I usually try and calmly analyze, when I am able, the reasons behind why I feel so upset.

For example: Since this has happened, am I upset because I haven't really done anything to encourage their nastiness? Probably. It's confusing and unsettling to experience bad & completely inappropriate behaviour like this, unprovoked.

Is it because it's happened in public, and because of my history with a certain soulless relative, I feel extremely vulnerable to public humiliations, still, even at my advanced age? Very likely. (Same as above.)

Could my social anxiety be contributing to the length of time I feel so rotten and victimized by it all? Absolutely, yes. So give yourself time to unwind, and try and concentrate on other positive, healthy things 'til you get there.

There are other questions I probably ask myself, but you get the idea. Once I deduce what those people really WERE the ones responsible, and that THEY are solely liable for their strange & angry behaviours, I can relax a little and know that I handled it pretty well by remaining calm and neutral. This way, THEY end up with egg on their faces. I walk away looking in-control and unflustered (which, of course, I'm not---but no one but me knows that!).

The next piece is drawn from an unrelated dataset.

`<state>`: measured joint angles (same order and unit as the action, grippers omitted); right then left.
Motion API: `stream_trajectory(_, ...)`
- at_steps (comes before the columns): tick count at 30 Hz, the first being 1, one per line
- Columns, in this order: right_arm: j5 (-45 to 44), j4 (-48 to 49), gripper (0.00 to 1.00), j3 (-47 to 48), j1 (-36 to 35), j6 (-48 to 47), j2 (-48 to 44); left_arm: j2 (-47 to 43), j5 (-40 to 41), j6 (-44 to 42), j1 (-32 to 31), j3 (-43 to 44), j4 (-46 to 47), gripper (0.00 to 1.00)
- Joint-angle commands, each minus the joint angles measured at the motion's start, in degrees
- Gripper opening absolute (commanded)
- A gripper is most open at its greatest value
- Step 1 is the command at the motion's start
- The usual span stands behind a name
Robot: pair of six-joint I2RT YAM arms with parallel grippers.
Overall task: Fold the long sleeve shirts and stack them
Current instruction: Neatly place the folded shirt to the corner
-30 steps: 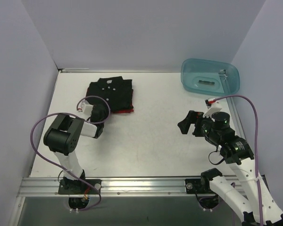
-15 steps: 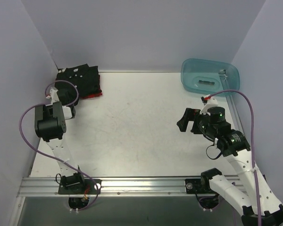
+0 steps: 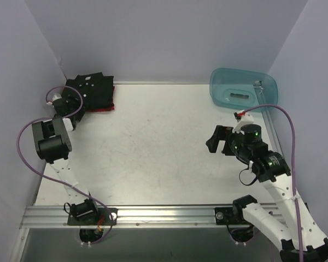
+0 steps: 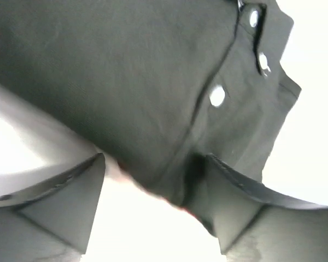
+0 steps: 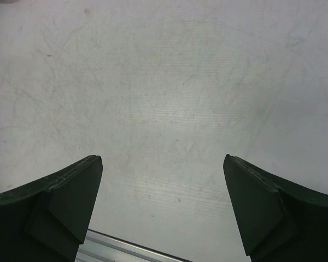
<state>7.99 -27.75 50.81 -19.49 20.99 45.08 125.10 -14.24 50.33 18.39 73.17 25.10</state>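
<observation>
The folded black shirt (image 3: 93,87) with white buttons lies on top of the red plaid shirt (image 3: 101,108), of which only a red edge shows, in the table's far left corner against the wall. My left gripper (image 3: 78,105) is at the stack's near left edge. In the left wrist view its jaws stand apart (image 4: 153,164), with the black shirt (image 4: 126,82) and a blurred strip of the plaid shirt (image 4: 172,201) lying between them, not pinched. My right gripper (image 3: 213,143) hangs open over bare table on the right (image 5: 161,164).
A translucent teal tub (image 3: 269,90) sits at the far right corner with a small dark item (image 3: 241,95) inside. Walls close in on the left, back and right. A metal rail (image 3: 153,213) runs along the near edge.
The left arm dragged the shirt stack from the back middle of the table into the far left corner, then its jaws opened. The right arm barely moved.
</observation>
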Motion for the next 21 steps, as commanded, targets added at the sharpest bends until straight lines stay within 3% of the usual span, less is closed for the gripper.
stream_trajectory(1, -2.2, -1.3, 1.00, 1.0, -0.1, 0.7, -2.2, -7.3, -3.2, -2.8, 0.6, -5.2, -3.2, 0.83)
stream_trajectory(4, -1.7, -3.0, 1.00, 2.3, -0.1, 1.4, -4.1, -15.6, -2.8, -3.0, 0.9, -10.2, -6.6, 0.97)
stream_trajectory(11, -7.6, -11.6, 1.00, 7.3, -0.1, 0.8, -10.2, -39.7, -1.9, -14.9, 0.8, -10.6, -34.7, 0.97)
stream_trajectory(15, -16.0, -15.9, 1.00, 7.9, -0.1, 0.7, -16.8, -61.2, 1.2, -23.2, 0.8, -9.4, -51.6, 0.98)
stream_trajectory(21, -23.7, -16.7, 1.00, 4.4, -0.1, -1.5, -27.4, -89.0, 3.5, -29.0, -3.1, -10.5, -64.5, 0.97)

It can take time and patient practice at handling pressure situations with grace and aplomb. A sense of humor, and a good understanding of your own rich, inner life can go a long way to helping us get through this stuff unscathed.

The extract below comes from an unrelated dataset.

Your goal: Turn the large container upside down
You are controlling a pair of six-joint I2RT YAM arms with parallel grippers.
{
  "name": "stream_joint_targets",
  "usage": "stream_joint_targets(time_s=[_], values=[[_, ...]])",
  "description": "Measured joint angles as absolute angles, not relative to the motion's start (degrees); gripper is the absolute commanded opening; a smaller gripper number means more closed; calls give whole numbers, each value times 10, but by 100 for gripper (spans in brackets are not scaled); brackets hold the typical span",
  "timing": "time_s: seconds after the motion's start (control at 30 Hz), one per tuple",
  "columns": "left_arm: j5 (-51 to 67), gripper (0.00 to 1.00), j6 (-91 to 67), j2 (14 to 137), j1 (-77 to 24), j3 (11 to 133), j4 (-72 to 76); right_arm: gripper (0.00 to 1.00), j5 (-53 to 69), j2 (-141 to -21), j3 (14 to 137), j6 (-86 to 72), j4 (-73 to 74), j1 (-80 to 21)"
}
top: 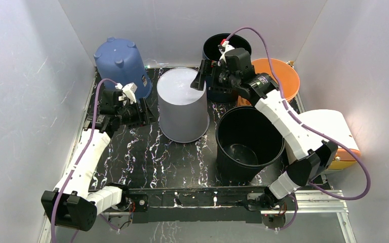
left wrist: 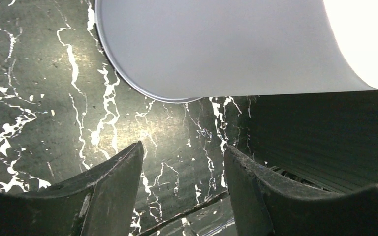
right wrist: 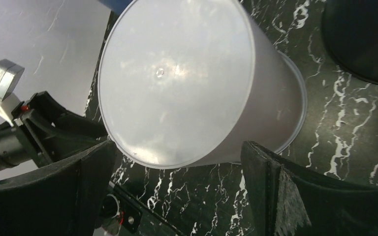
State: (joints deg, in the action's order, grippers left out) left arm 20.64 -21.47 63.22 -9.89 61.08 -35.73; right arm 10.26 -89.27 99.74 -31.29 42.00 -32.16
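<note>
The large grey container (top: 182, 104) stands upside down in the middle of the black marbled mat (top: 147, 157), flat base up and rim on the mat. My left gripper (top: 146, 112) sits just left of its wall, open, with nothing between the fingers. In the left wrist view the grey container (left wrist: 226, 49) lies ahead of the left gripper (left wrist: 183, 152), apart from it. My right gripper (top: 202, 76) hovers at its back right edge, wide open. In the right wrist view the grey container's base (right wrist: 177, 78) shows beyond the empty right gripper (right wrist: 177, 152).
A big black bucket (top: 248, 142) stands upright right of the grey one. A blue bucket (top: 121, 63) sits upside down at the back left. A dark container (top: 226, 48) and an orange one (top: 281, 76) stand at the back right. White walls enclose the mat.
</note>
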Motion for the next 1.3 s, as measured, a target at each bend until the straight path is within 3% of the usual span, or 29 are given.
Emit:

The world is a pretty stressed-out place at the moment. People can behave badly in an atmosphere like this.

Just remember: Whatever doesn't kill you, makes you stronger.
I am thinking from this that sometimes people may perceive my actions as being nasty even though to me they are setting g firm boundaries & taking action for my own self care.

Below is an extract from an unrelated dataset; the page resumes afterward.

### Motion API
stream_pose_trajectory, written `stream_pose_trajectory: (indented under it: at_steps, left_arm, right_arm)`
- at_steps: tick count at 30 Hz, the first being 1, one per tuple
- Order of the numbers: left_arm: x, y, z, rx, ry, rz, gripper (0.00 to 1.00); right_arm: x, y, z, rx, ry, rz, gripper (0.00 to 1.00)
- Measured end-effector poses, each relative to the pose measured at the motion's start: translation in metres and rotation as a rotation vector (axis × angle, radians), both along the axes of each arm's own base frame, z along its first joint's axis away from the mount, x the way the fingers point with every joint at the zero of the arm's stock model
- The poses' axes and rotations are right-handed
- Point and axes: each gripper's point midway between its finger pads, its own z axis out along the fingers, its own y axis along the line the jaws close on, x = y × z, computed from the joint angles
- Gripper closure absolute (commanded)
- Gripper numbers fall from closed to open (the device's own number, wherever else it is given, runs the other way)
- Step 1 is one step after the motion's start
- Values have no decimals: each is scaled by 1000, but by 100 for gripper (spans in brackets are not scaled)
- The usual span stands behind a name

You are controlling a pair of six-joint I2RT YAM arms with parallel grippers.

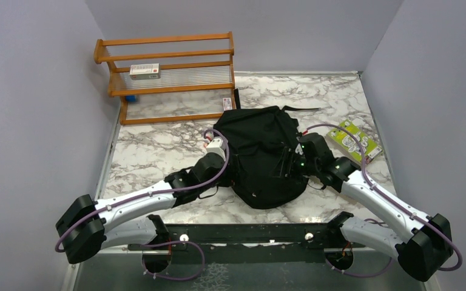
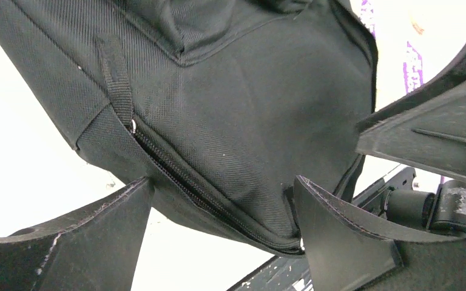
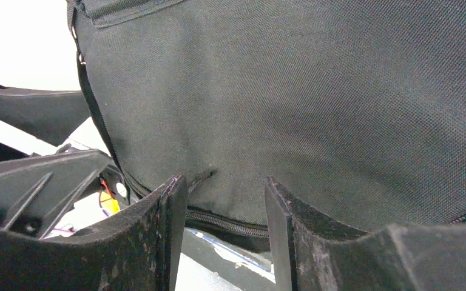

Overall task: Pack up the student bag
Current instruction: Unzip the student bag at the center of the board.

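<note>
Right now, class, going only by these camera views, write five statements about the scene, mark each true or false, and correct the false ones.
1. The student bag lies on the marble table between the two arms. True.
2. The wooden rack stands at the table's back right. False: it stands at the back left.
3. The left gripper is shut on a strap. False: its jaws stand open on either side of the bag's zipped edge.
4. A green packet lies on the table to the right of the bag. True.
5. A small box sits on a rack shelf. True.
</note>
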Motion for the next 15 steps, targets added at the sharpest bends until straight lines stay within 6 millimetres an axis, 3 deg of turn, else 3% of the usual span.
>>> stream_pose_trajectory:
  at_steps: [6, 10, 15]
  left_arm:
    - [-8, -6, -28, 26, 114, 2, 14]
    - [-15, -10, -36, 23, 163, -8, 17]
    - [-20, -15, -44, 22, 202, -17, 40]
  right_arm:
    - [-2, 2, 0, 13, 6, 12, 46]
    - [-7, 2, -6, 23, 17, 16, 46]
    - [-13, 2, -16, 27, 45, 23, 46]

Which makes me realize there are 2 sides to many perceptions & experiences.

I had a guy from high school/college reconnect after years. I found his interfacing to be unacceptable to my existence. I tried to explain for awhile & he was clueless. I unfriended him & after a month he messaged me a message that still showed he was clueless. I finally just blocked him after that. I am sure he felt my reaction was nasty & uncalled for because he was so totally clueless as to how his actions affected me. I had been married to a guy for 33 years who was also clueless & I am betting he totally blamed me as the bad person when I left him. Ok, so not literally "nasty strangers" but in reality they were strangers & I know both held onto my actions as mental real estate while I had a totally freeing reaction to both situations.

Relationships & reactions are complicated things but how we react can sometimes be how we wish it had gone even with strangers rather than the reality of what actually happened.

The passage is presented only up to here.